Song Meaning
The lyrics open with a hazy transition, "dawn is approaching," as the speaker sheds "night attire." There's a sense of waking up "yesterday" in a "quarter of love," immediately signaling a farewell. This temporal blur suggests a lingering moment, perhaps a regretful goodbye.
A curious tension emerges between fleeting pleasures and deeper yearnings. While "seven days a week" disco music plays and "you bite candies," there's an underlying ambiguity: "we know, and we don't." This hints at a superficiality that doesn't quite satisfy, a world where easy distractions mask a more complex emotional landscape. The repeated "sayonara" underscores this sense of an ending, a departure from a place or a feeling.
The most striking emotional shift occurs with the Italian declarations of love. Initially, the repetitive "Ti amo e tu mi ami" (I love you and you love me) feels almost perfunctory, a conventional exchange. This quickly shatters into a raw rejection: "It's all bullshit / It's just crap." The speaker then delivers a visceral, unvarnished plea: "I want you / Boy / I / Love you / Of blood," stripping away pretense for an intense, almost primal connection.

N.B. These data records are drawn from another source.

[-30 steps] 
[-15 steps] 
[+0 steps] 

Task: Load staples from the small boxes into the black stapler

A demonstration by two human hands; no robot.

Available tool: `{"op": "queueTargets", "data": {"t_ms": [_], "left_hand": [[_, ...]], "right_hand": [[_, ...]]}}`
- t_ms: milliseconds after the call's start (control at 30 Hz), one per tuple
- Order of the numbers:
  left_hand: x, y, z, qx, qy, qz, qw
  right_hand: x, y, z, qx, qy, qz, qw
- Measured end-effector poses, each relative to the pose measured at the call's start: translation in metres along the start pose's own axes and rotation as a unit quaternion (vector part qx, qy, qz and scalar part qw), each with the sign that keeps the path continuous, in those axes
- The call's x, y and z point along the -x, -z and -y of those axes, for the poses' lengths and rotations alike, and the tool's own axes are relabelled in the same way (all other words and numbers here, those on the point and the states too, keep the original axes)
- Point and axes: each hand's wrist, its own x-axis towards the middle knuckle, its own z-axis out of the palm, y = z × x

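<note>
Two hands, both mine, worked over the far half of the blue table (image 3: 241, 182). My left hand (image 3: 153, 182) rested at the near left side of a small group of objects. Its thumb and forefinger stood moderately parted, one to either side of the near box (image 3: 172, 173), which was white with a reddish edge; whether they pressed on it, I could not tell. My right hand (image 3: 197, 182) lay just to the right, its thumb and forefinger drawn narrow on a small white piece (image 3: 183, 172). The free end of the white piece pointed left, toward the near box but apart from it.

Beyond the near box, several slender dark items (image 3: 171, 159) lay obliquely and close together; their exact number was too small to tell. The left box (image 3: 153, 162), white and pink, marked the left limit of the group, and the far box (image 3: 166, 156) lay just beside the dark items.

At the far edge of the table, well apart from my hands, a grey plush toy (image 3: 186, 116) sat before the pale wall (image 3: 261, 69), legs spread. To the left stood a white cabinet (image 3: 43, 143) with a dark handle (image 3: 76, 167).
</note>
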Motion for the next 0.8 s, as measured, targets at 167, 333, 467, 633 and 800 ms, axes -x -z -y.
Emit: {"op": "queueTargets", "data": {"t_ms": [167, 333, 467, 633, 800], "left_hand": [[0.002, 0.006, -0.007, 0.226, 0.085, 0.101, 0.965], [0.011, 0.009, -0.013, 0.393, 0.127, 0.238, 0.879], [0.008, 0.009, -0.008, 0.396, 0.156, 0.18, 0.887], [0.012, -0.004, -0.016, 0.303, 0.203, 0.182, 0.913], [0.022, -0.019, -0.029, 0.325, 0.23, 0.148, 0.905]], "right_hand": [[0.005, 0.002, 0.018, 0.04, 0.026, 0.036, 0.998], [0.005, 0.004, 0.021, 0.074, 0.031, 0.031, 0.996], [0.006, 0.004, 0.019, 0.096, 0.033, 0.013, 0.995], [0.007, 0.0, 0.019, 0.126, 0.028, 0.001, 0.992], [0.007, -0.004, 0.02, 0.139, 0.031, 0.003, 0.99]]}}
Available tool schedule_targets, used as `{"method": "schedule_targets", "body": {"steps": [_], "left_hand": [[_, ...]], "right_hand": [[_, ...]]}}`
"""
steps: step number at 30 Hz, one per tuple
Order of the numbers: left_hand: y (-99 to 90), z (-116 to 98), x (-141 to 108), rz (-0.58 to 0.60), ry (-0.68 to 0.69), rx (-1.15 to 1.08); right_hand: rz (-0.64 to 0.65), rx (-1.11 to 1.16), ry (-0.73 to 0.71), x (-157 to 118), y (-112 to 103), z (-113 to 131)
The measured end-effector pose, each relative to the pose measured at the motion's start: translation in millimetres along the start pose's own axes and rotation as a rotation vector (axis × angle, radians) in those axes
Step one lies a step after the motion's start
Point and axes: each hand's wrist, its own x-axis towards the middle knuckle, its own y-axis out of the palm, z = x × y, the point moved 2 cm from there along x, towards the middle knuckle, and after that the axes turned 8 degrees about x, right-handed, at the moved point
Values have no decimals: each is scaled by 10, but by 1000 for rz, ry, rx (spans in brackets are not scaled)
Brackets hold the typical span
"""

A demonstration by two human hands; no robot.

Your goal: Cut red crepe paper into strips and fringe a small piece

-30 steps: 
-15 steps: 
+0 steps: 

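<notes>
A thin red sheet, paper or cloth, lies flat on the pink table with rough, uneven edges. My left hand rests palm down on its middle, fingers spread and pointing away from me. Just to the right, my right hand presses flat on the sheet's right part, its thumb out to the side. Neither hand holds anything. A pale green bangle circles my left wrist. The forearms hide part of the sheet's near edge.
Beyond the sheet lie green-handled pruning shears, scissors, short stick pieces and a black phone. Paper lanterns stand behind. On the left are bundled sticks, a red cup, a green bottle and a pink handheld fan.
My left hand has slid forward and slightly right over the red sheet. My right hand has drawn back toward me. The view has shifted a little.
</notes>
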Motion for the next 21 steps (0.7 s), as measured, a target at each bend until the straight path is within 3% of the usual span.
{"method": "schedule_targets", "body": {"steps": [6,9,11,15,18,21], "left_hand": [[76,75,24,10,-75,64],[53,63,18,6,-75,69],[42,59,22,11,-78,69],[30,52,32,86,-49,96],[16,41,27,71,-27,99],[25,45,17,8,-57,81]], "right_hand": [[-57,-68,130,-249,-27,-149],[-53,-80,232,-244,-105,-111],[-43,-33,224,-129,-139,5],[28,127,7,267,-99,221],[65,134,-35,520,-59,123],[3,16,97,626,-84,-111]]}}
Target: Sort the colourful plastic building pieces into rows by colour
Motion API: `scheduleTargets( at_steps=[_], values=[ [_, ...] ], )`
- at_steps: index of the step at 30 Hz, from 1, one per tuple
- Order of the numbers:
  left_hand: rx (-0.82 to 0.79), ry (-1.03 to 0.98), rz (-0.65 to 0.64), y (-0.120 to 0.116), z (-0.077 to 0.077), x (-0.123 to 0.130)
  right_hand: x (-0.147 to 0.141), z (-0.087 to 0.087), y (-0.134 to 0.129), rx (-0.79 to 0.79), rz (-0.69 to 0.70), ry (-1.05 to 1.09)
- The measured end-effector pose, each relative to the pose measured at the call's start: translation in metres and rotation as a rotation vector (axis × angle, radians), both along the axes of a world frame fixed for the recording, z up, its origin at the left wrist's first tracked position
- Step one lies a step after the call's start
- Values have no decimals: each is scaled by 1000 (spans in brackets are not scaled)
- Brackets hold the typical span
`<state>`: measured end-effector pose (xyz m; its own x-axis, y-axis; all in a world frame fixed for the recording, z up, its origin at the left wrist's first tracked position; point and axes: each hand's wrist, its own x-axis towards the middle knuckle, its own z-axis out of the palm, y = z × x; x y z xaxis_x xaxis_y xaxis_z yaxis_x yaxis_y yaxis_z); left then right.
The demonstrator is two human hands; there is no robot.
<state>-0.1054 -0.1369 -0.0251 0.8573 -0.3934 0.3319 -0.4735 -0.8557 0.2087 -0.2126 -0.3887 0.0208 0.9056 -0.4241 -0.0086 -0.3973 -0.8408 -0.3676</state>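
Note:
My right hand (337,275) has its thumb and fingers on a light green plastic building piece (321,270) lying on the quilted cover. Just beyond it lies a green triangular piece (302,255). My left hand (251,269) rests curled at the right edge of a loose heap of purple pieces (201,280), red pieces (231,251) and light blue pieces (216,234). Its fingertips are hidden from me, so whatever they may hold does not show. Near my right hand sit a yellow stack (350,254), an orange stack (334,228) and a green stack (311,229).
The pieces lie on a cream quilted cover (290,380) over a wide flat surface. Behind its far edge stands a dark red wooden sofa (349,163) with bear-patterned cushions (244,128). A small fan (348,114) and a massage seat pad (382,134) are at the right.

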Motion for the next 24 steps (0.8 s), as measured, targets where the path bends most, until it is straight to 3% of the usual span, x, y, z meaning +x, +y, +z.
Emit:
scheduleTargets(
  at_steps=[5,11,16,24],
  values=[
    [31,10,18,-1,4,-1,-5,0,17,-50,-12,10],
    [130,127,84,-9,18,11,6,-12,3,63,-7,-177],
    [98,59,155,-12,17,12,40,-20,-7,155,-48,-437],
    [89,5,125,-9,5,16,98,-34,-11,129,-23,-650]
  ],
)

This blend of cultural references and emotional extremes creates a disorienting yet profoundly honest portrait. The casual mention of "Dostoyevsky, Tolstoy, Pushkin" alongside the relentless "disco" and the raw "love of blood" juxtaposes high culture with hedonism, intellectualism with instinct. The lyrics suggest a search for authentic feeling amidst a fragmented, perhaps jaded, modern experience, ultimately valuing a deep, almost painful honesty over superficial affection.